Problem to work on: Go through the listing below and retype exactly the lines starting at the one with "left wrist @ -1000" and ending at the one with "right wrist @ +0", skipping pictures.
━━━━━ Collected data ━━━━━
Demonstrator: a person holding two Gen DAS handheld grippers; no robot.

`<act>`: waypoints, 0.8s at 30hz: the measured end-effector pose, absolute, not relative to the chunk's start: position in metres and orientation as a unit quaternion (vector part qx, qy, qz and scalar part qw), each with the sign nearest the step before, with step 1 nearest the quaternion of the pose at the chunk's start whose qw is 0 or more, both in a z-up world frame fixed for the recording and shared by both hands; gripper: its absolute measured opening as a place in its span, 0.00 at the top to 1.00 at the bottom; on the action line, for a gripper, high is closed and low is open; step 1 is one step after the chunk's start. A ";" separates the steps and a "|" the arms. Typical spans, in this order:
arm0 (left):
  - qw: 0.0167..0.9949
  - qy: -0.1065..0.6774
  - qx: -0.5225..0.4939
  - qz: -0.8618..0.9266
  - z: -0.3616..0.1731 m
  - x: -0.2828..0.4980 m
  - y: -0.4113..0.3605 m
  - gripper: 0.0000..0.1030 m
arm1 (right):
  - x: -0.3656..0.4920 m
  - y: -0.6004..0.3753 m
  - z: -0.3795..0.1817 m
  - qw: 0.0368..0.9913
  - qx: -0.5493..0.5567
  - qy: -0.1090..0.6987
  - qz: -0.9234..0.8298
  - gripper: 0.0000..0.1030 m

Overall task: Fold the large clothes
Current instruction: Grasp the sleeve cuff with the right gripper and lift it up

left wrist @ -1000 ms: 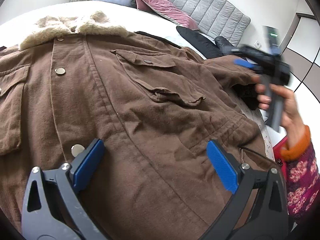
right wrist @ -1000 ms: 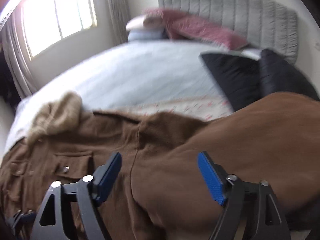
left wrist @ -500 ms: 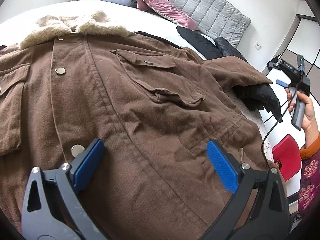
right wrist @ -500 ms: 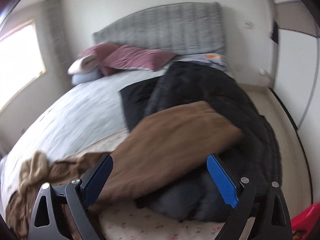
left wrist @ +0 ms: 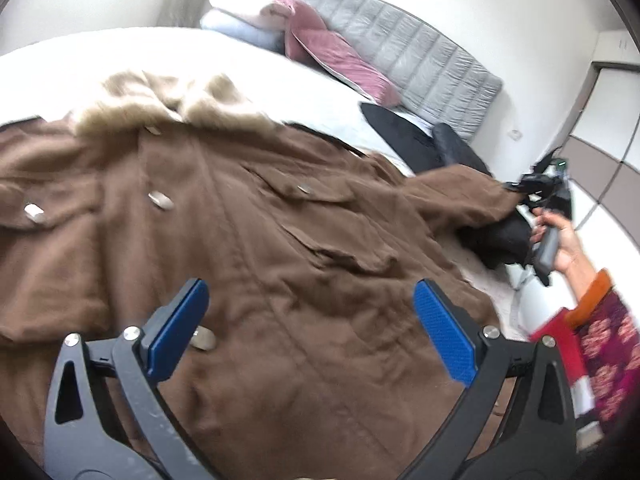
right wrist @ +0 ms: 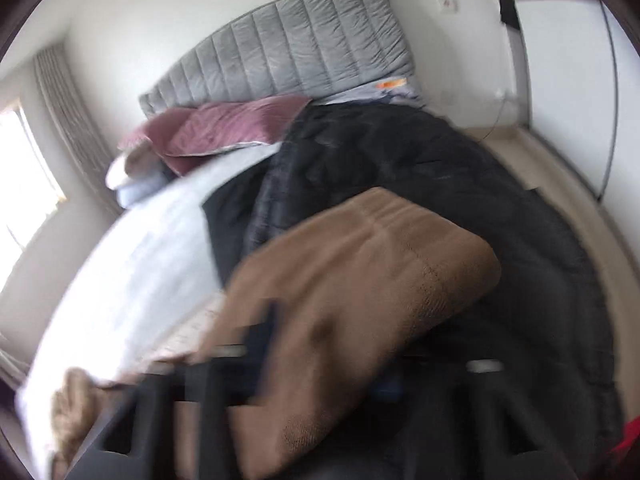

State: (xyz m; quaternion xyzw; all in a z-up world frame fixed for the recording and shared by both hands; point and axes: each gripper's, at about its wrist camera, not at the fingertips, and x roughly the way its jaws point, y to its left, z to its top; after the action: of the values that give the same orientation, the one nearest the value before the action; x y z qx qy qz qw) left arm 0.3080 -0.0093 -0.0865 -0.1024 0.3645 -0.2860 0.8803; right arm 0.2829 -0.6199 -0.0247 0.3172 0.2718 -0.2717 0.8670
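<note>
Left gripper [left wrist: 310, 326] fingers spread wide, holding nothing, above the brown coat [left wrist: 248, 240] lower front. Right gripper [right wrist: 320, 384] is motion-blurred at the sleeve [right wrist: 360, 280]: can't tell if it grips. For a clean fold, I'd pinch the cuff end and carry the sleeve flat across the chest. Count: one coat, one black jacket [right wrist: 400, 168] beyond the fingers, two pink pillows [left wrist: 336, 60].

Black quilt [right wrist: 460, 184] under brown sleeve [right wrist: 360, 280], white bedsheet [left wrist: 120, 56] open beyond collar

Brown coat [left wrist: 248, 248] with pale fur collar [left wrist: 168, 104] lies front-up, spread across the bed.
</note>
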 end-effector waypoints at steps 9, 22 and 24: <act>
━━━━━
Answer space:
left wrist @ -1000 ms: 
right wrist @ -1000 ms: 
left wrist @ -500 ms: 
right wrist @ -500 ms: 
left wrist @ +0 ms: 
right wrist @ +0 ms: 

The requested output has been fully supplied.